*WHAT YOU ARE ASKED TO DO:* The answer should contain all of the records below, each one copied word for word.
*** LISTED ENTRIES ***
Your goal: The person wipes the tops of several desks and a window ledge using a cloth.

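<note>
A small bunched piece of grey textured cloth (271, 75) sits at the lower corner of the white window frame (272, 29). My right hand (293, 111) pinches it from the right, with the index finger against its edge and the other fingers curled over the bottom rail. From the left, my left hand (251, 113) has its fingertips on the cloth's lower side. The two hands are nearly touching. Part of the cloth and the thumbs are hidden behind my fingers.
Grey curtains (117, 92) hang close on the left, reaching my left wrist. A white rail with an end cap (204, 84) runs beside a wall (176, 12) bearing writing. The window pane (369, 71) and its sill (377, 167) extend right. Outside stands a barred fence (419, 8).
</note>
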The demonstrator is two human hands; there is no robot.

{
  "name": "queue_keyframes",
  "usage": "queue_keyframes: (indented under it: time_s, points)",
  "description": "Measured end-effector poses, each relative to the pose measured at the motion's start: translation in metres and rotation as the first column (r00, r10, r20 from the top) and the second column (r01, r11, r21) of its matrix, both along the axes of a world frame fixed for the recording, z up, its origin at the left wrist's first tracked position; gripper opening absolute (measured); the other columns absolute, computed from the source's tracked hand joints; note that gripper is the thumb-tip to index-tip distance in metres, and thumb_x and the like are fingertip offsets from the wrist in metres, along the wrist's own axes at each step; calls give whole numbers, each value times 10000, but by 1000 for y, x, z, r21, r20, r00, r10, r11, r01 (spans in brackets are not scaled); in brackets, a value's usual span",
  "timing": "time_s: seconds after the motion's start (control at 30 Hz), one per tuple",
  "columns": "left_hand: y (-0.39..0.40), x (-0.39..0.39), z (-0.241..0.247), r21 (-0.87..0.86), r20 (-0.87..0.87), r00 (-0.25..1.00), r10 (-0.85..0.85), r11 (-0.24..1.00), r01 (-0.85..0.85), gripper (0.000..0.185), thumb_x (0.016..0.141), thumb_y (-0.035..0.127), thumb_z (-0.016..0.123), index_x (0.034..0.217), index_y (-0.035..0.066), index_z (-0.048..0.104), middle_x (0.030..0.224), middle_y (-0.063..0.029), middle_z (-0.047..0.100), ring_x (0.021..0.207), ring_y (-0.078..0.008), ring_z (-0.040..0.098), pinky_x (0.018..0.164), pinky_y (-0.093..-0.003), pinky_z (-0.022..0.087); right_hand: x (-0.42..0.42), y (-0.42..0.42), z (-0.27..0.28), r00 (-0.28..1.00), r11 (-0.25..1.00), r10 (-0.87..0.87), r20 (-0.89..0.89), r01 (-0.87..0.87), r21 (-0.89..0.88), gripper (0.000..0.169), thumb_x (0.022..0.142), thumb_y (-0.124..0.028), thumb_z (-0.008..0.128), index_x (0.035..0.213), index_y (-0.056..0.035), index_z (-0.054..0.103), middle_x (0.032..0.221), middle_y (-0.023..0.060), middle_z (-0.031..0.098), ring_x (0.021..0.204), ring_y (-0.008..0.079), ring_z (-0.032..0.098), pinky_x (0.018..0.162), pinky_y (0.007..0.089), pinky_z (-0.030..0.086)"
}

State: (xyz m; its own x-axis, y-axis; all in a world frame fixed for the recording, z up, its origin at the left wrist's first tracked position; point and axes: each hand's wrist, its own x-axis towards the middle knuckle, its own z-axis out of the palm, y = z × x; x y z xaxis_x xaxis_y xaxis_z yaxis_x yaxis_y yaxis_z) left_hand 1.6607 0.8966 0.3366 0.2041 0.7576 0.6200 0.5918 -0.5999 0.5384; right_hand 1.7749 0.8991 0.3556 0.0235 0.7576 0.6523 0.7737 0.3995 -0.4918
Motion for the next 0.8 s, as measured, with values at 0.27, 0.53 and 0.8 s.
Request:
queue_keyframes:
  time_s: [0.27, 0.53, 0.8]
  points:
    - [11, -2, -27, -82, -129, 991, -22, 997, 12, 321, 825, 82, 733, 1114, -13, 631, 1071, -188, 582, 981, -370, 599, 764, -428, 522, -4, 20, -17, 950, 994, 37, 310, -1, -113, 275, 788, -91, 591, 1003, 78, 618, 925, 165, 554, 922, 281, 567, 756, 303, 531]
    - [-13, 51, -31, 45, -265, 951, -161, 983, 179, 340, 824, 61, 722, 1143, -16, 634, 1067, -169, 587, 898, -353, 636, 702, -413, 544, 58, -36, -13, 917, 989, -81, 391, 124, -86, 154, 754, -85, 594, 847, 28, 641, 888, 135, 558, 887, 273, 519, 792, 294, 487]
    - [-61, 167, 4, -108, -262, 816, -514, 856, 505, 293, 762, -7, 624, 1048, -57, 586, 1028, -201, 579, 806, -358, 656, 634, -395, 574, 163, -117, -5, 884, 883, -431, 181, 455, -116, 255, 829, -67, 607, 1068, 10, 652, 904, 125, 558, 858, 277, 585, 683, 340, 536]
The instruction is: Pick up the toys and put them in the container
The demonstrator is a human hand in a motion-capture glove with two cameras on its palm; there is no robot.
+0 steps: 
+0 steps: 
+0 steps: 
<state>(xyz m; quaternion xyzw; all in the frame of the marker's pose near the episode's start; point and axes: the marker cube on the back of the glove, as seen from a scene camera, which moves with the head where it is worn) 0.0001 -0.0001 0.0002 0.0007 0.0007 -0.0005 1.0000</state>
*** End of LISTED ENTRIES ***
*EXERCISE ANSWER:*
Your goal: The person wipes the tops of several desks and a window ledge using a cloth.

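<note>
A small bunched piece of grey textured cloth (271, 75) sits at the lower corner of the white window frame (272, 29). My right hand (293, 111) pinches it from the right, with the index finger against its edge and the other fingers curled over the bottom rail. From the left, my left hand (251, 113) has its fingertips on the cloth's lower side. The two hands are nearly touching. Part of the cloth and the thumbs are hidden behind my fingers.
Grey curtains (117, 92) hang close on the left, reaching my left wrist. A white rail with an end cap (204, 84) runs beside a wall (176, 12) bearing writing. The window pane (369, 71) and its sill (377, 167) extend right. Outside stands a barred fence (419, 8).
</note>
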The demonstrator is two human hands; there is no robot.

{
  "name": "queue_keyframes",
  "usage": "queue_keyframes: (indented under it: time_s, points)",
  "description": "Measured end-effector poses, each relative to the pose measured at the motion's start: translation in metres and rotation as the first column (r00, r10, r20 from the top) and the second column (r01, r11, r21) of its matrix, both along the axes of a world frame fixed for the recording, z up, its origin at the left wrist's first tracked position; gripper opening absolute (measured); the other columns absolute, computed from the source's tracked hand joints; note that gripper is the thumb-tip to index-tip distance in metres, and thumb_x and the like are fingertip offsets from the wrist in metres, along the wrist's own axes at each step; calls give whole numbers, each value times 10000, but by 1000 for y, x, z, r21, r20, r00, r10, r11, r01 (spans in brackets are not scaled); in brackets, a value's usual span",
  "timing": "time_s: seconds after the motion's start (control at 30 Hz), one per tuple",
  "columns": "left_hand: y (-0.39..0.40), x (-0.39..0.39), z (-0.241..0.247), r21 (-0.87..0.86), r20 (-0.87..0.87), r00 (-0.25..1.00), r10 (-0.85..0.85), r11 (-0.24..1.00), r01 (-0.85..0.85), gripper (0.000..0.185), thumb_x (0.016..0.141), thumb_y (-0.035..0.127), thumb_z (-0.016..0.123), index_x (0.034..0.217), index_y (-0.035..0.066), index_z (-0.048..0.104), middle_x (0.030..0.224), middle_y (-0.063..0.029), middle_z (-0.047..0.100), ring_x (0.021..0.207), ring_y (-0.078..0.008), ring_z (-0.040..0.098), pinky_x (0.018..0.164), pinky_y (-0.093..-0.003), pinky_z (-0.022..0.087); right_hand: x (-0.42..0.42), y (-0.42..0.42), z (-0.27..0.28), r00 (-0.28..1.00), r11 (-0.25..1.00), r10 (-0.87..0.87), r20 (-0.89..0.89), r01 (-0.87..0.87), r21 (-0.89..0.88), gripper (0.000..0.169), thumb_x (0.022..0.142), thumb_y (-0.124..0.028), thumb_z (-0.008..0.128), index_x (0.035..0.213), index_y (-0.056..0.035), index_z (-0.054..0.103), middle_x (0.032..0.221), middle_y (-0.023..0.060), middle_z (-0.031..0.098), ring_x (0.021..0.204), ring_y (-0.008..0.079), ring_z (-0.032..0.098), pinky_x (0.018..0.162), pinky_y (0.007..0.089), pinky_z (-0.030..0.086)"
}

State: (xyz m; its own x-axis, y-axis; all in a world frame fixed for the recording, z up, its origin at the left wrist's first tracked position; point and axes: each hand's wrist, its own x-axis towards the middle knuckle, its own z-axis out of the palm, y = z × x; x y z xaxis_x xaxis_y xaxis_z yaxis_x yaxis_y yaxis_z) left_hand 1.6607 0.8966 0.3366 0.2041 0.7576 0.6200 0.5918 -0.5999 0.5384; right_hand 1.7749 0.8991 0.3556 0.0235 0.7576 0.6523 0.7737 0.3995 -0.4918
Motion for the next 0.8 s, as measured, with values at 0.27, 0.53 and 0.8 s.
Request:
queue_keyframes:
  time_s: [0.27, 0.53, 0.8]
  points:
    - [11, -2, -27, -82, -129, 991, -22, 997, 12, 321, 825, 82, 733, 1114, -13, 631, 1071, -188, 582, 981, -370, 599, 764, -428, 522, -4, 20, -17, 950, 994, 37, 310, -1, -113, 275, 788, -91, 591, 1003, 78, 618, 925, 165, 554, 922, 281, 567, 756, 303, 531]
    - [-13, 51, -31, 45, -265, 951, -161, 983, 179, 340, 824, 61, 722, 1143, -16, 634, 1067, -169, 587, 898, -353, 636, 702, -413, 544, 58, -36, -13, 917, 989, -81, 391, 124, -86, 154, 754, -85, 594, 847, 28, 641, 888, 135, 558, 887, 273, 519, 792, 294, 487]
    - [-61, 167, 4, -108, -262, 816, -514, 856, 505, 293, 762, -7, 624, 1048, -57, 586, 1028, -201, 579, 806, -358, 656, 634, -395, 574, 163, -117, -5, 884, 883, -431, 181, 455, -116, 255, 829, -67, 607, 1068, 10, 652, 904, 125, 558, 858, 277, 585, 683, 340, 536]
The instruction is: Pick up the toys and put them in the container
The demonstrator is a human hand in a motion-capture glove with two cameras on its palm; there is no robot.
+0 steps: 
+0 steps: 
+0 steps: 
<state>(xyz m; quaternion xyzw; all in the frame of the marker's pose near the episode's start; point and axes: the marker cube on the back of the glove, as seen from a scene camera, which moves with the head where it is worn) 0.0001 -0.0001 0.0002 0.0007 0.0007 -0.0005 1.0000</state>

The output is now complete.